How 3D printing will change the way you do business

3D printing has come a long way since the first commercial printer models were introduced to the market with a sense of space-age novelty in the early 1990s. But where is this technology taking us, in terms of business and industrial use? Let’s take a look.

The technology of the future

Here at DCSL, we like to explore and visualise the technology landscape of the future. However, when it comes to 3D printing, it seems like the future isn’t actually very far away.

We are already seeing huge strides being made in the 3D printing industry. Basic printers are becoming more affordable and smaller in size, making the technology accessible for organisations with smaller budgets and premises. Meanwhile, the high-end machines are becoming incredibly advanced and specialised – opening up a whoe world of opportunity.

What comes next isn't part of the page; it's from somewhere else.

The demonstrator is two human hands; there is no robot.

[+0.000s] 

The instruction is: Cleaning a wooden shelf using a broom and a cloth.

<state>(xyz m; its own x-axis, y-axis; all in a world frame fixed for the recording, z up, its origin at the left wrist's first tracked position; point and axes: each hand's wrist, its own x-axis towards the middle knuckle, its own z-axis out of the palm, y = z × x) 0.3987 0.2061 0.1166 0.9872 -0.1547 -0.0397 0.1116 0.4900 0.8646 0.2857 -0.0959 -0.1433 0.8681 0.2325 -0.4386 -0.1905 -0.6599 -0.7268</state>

How 3d printing impacts business

These are some of the ways in which we see 3D printing influencing the future of business:

  • Sending prototypes to investors
    We’re used to emailing each other documents to print and sign. But in a future where 3D printers are more ubiquitous, we may well see a scenario where we share product ideas by allowing investors and partners to print out prototypes remotely. This gives them instant access to what the product looks and feels like, speeding up the process of feedback, decision-making and quality control.
  • Spare parts for repair
    Imagine being an engineer tasked with repairing a piece of machinery at a customer site, and you need a particular spare part that you don’t carry as standard. Rather than the repair job being held up while you wait for your supplier to send out the part you need from a warehouse somewhere, you are able to print the part you need – using an on-board 3D printer in your workman’s van.
  • Instant recycling
    With so much focus on the negative impact of plastic and the call on alternative materials, there is quite likely a future for a combination of recycling and 3D printing. We’ve already seen innovations in the field of granulating and processing plastics, but there’s potential for a much more commoditised solution in the future. Perhaps we’ll see the average household shredding its plastic waste and instantly turning it into a selection of new household items. There is huge potential for saving money and energy, as well as reducing waste.
  • Large construction projects
    Perhaps one of the most impressive uses of 3D printing technology we have seen so far is the Digital Construction Platform by the Massachusetts Institute of Technology (MIT). This mobile printing system is able to produce an entire building structure in one session, using a giant robotic arm working in tandem with a high-precision one.
    By proving the machine’s capability of fabricating a 12-foot high dome in less than 14 hours, they have perhaps unlocked the future of high-speed construction. We can expect to see not only faster and cheaper construction projects, but MIT also has a vision of self-sufficient systems that can operate in very remote locations – including other planets.
  • Printing in healthcare
    We’ve seen huge advancements in the scientific and medical use of 3D printing in areas such as dental implants, prostheses, drug composition, bone and cartilage printing, and even the creation of synthetic skin, organ cells and blood vessels. As innovation continues, we can expect to see new, creative uses of the technology that may transform the entire healthcare landscape. We may face a future where we can sidestep the need for human donors, by being able to instantly 3D print fully functioning organs, tissue and even blood.
  • Anything-on-demand
    The idea of producing items only when needed is something many manufacturers dream of. By being able to meet demand instantly, scale production up or down as required, and reduce the amount of stock held in warehouses, companies can capitalise on opportunities quicker while also saving money. This opens up new markets for providing not only the machinery but also the raw materials that feed into 3D production lines on a small as well as on a large scale. There are existing examples of printing food, fabrics, shoes, glasses, woodwork, complete cars, and much more.

Riding the 3D printing innovation wave

Although many of us may not yet see any major implications of 3D printing in our businesses, it’s highly likely that we will be affected by it at some point in the future. Whether you are in manufacturing, retail or professional services, you may find 3D printing impacting your industry and – hopefully – offering opportunities to work better and more efficiently.